Hari ini, di lalui Adira dengan perasaan gembira. Apalagi, saat oang sekolah Ibunya juga menyiapkan beberapa makanan kesukaannya tidak lupa juga makanan kesukaan Vania.
"Untuk hadiah ulang tahun mu kemarin, nanti malam Ayah ngajak kita ke mall, dan kamu boleh memilih hadiah apapun kesukaan mu." ucap Ella setelah membereskan dapur.
"Baik lah, terimakasih Ibu." ujar Adira senang.
"Kamu juga siap-siap ya sayang. Dan kamu juga boleh memilih apapun." kata Ella pada Vania.
Mendengar ucapan Ibunya Adira langsung berkata. "Bu, boleh gak, kalau kita perginya bertiga aja. Sama seperti saat Ibu dan Ayah merayakan hari spesial Kak Vania. Aku yang di larang ikut oleh Kak Vania." lirih Adira.
"Ooo .... Jadi kamu mau balas dendam?" cetus Vania.
"Bukan Kak, aku cuma ingin menghabiskan waktu bersama Ibu dan Ayah. Sama halnya dengan Kakak." bela Adira.
"Dan kamu, mau ngerebut Ibu dan Ayah? Aku udah cukup mengalah ya dari pagi. Ibu dan Ayah hanya menatap mu. Ayah juga mengantar mu sekolah, sampai-sampai aku hampir telat. Dan Ibu memasak makanan kesukaan mu, tapi aku gak bisa mencicipinya karena alergi." teriak Vania.
"Tapi Ibu juga memasak makanan kesukaan Kak Vania." bantah Adira.
"Memang iya, tapi karena melihat makanan kesukaanmu, aku jadi eneg, tahu gak?"
"Ta-tapi ..."
"Sudah sudah ,,, Adira kamu makan di kamar aja ya. Jangan bertengkar. Nanti sakit Kakak mu kambuh." bela Ella.
Vania tersenyum sinis melihat kepergian Adira. Dan dia terlintas ide untuk membatalkan kepergian Adira dan orang tuanya nanti malam.
"Padahal, aku juga ingin membeli Adira kado Bu. Aku sengaja menyisihkan sedikit demi sedikit uang jajan ku." isak Vania setelah melihat Adira memasuki kamarnya.

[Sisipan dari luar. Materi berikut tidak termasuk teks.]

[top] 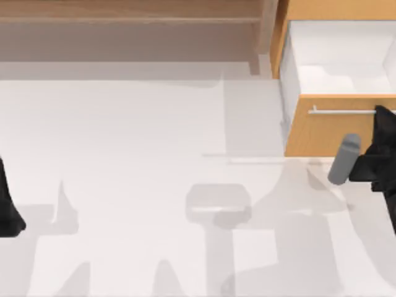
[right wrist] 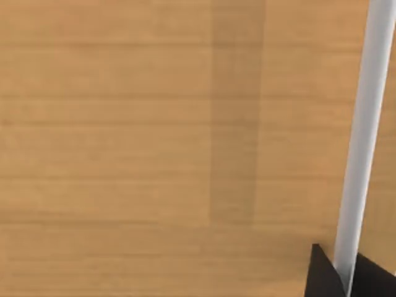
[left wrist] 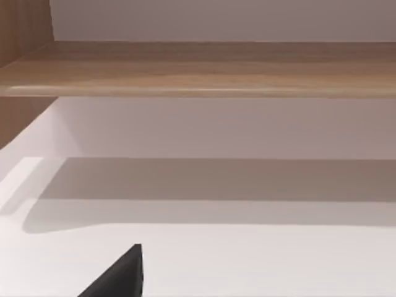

"Sudah-sudah ... Ibu juga gak mungkin meninggalkan mu sendiri. Ibu takut kamu kenapa-napa. Sekarang kamu makan ya." ujar Ella mengelus rambut panjang anaknya.
🍁🍁🍁🍁🍁
Sore harinya Afandi pulang kerja. Dia langsung menyuruh anak dan istrinya siap-siap. Mereka akan berjalan lebih awal untuk menghindari kemacetan, berhubung hari ini akhir pekan.
Adira, langsung bergegas memasuki kamarnya. Dia bersenandung dan berputar-putar di dalam kamarnya. Adira merasa hari ini adalah hari kebahagiannya. Dia langsung memilih baju terbaik yang di milikinya. Sebelumnya, tentu saja Adira sudah mandi terlebih dahulu.
Baru saja, Adira hendak turun tangga, terlihat Ayah dan Ibunya berlari sambil membopong tubuh Vania.
"Ayah, Ibu ..." lirih Adira menjatuhkan bobot badannya sambil terisak. "Sekali saja, lihat lah aku. Anak mu." isak Adira dengan air mata yang mengalir.